Per il potere del Tuo Santo Spirito, rivelami o Padre, ogni persona che io ho bisogno di perdonare, e  ogni area di peccato non confessato. Rivelami, o Padre, quegli aspetti della mia vita che non Ti sono  graditi, o quelle vie che hanno potuto dare a satana la possibilità di introdursi nella mia vita. 

O Padre, io Ti dono ogni mancanza di perdono; io dono a Te tutti i miei peccati; Ti dono tutte  quelle vie di cui satana è in possesso nella mia vita. Grazie, o Padre per queste rivelazioni.
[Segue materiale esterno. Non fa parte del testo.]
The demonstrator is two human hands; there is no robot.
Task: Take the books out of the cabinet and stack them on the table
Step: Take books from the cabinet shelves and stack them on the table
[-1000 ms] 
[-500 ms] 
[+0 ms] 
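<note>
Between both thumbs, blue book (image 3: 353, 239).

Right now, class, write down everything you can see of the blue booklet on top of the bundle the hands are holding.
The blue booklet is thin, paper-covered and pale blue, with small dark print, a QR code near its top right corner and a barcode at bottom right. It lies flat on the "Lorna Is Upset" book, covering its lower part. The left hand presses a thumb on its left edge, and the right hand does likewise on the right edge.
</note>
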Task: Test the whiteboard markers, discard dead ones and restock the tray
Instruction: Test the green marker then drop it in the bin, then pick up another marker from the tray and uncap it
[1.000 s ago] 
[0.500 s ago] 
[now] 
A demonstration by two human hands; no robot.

Grazie  per il Tuo perdono e il Tuo amore. 

Signore Gesù, nel Tuo Santo Nome, io lego tutti gli spiriti dell'aria, dell'acqua, della terra, sottoterra  e del mondo infernale. lego, inoltre, nel nome di Gesù Cristo, tutti gli emissari del comando  generale satanico e reclamo il preziosissimo sangue di Gesù, sull'aria, sull'atmosfera, sulla terra,  sull'acqua, sui suoi frutti, su tutto ciò che ci circonda nel sottosuolo e nel mondo infernale e sta al di  sotto. 

O Padre Celeste, fa che il Tuo figlio Gesù venga ora, con lo 

Spirito Santo, la Beata Vergine Maria, gli Angeli ed i Santi per proteggermi da ogni male e per  impedire ad ogni spirito di vendicarsi di me e delle mie cose. 

Nel nome Santo di Gesù io sigillo nel Suo Sangue preziosissimo, me stesso, i miei parenti, la mia  casa, e tutte le specie di cibi. 

Nel Nome Santo di Gesù, io rompo e sciolgo ogni maledizione, malocchio, incantesimo, sortilegio,  trappole, bugie, ostacoli, tradimenti, deviazioni, influenze spirituali, presagi e desideri diabolici,  sigilli ereditari conosciuti e sconosciuti e qualsiasi disfunzione e malattia derivanti da qualsiasi  origine incluse le mie colpe e i mie peccati. Nel nome di Gesù io spezzo la trasmissione di ogni voto  satanico, vincolo, legame spirituale, e lavoro infernale. 

Nel nome di Gesù spezzo e sciolgo tutti i legami e i loro effetti con astrologi, indovini,  chiaroveggenti, medium, guaritori operanti con sfere di cristallo; lettura della mano; movimento  della nuova era; operatori dell'occulto, foglie di te, carte e tarocchi; santoni, operatori psichicl; culti  satanici e spiriti guida; maghi, streghe ed operatori Voodoo. Nel nome di Gesù, io sciolgo tutti gli  effetti di partecipazione a sedute medianiche e spiritiche, oroscopi, scritture automatiche,  preparazioni occulte di qualsiasi specie e da qualsiasi forma di venerazione che non offre un vero  onore a Gesù Cristo. (3 volte). 

Spirito Santo, ti prego, rivelami, attraverso la parola di conoscenza, qualunque spirito negativo che  sia legato a me o alle mie cose e al mio modo di vivere; 

(Pausa in attesa che possano giungere parole tali come: vendetta, arroganza, amarezza, brutalità,  confusione, crudeltà, tradimento, invidia, paura, odio, insicurezza, gelosia, orgoglio , risentimenti o  terrore. Pregare nel modo seguente per ogni spirito rivelato): 

Nel nome di Gesù io rinuncio a te spirito di... e ti ordino di andare direttamente da Gesù, senza  manifestazione di sorta e senza nuocere nè a me nè a nessun altro di modo che Egli possa disporre  di te secondo la Sua Santa volontà. 

Ti ringrazio o Padre celeste per il Tuo amore. Ti ringrazio Spirito Santo per avermi dato il potere di  essere aggressivo contro satana e gli spiriti maligni. Ti ringrazio Gesù per avermi liberato. Ti  ringrazio Maria, per la Tua intercessione con gli angeli e i Santi in mio favore. 

"Ecco, Dio è la mia salvezza: io confiderò, non temerò mai, perchè mia forza e mio canto è il  Signore; Egli è stato la mia salvezza" (Is. 12, 2). Amen . Alleluia. Amen.